### Required work
In the listing below, a line holding "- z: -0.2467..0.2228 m" and a line holding "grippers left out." mark the range. Retype both exactly, with all lines between them.

### Recorded data
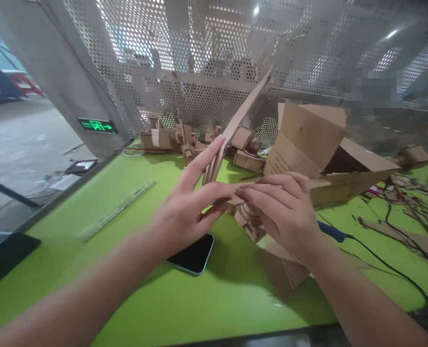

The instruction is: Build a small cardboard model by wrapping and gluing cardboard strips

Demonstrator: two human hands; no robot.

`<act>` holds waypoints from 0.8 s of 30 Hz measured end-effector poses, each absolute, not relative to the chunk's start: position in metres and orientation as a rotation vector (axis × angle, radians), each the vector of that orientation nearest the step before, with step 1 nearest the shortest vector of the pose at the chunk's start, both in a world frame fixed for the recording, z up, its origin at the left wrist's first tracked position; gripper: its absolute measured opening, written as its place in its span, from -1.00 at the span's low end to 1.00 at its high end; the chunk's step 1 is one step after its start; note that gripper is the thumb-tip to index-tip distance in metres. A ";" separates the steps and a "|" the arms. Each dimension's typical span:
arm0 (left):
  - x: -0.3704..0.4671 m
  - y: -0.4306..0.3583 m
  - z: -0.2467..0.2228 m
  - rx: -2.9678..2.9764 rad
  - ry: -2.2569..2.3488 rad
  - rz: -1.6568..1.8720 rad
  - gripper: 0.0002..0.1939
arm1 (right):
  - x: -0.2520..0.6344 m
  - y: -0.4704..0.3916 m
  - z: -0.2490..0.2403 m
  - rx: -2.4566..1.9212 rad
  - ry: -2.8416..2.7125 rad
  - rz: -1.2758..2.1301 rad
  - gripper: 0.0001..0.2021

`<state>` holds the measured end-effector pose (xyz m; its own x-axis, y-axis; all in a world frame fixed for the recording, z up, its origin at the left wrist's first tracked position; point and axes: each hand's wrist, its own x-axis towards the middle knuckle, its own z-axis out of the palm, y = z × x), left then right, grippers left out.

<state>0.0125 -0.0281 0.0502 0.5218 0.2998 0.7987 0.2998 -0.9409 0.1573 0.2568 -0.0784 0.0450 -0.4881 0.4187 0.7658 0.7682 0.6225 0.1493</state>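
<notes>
My left hand (185, 217) and my right hand (284, 207) meet above the green table, both closed on a piece of cardboard (237, 196). The left index finger stretches up along a long cardboard strip (244, 108) that rises at a slant. The right fingers press down on the cardboard's near part and hide some of it. Just under the right hand is a small built-up cardboard model (248, 224). A dark-screened phone (195, 255) lies below the left hand. Flat cardboard sheets (288, 270) are under the right wrist.
An open cardboard box (295, 154) stands at the back right. Several cardboard models (163, 137) line the back edge by the perforated metal screen. A clear ruler (120, 209) lies left. A blue-handled corded tool (331, 232) and cardboard scraps (405, 236) lie right.
</notes>
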 end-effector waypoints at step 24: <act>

### Final answer
  - z: -0.2467..0.2228 m
  - rx: -2.9678..2.9764 rad
  - ry: -2.2569..2.3488 rad
  - rz: -1.6568..1.8720 rad
  - gripper: 0.0002..0.1939
arm1 (right):
  - x: -0.2520..0.6344 m
  - y: -0.4704..0.3916 m
  - z: -0.2490..0.2403 m
  - rx: -2.4566..1.9212 rad
  - ry: -2.8416..2.7125 rad
  - rz: -1.2758..2.1301 rad
  - gripper: 0.0001..0.2021

`<state>` holds the measured end-effector pose (xyz m; its own x-axis, y-axis; all in a world frame fixed for the recording, z up, its origin at the left wrist's first tracked position; point and axes: each hand's wrist, its own x-axis towards the middle knuckle, its own z-axis out of the palm, y = z × x), left then right, grippers left out.

Nothing more is needed for this exercise.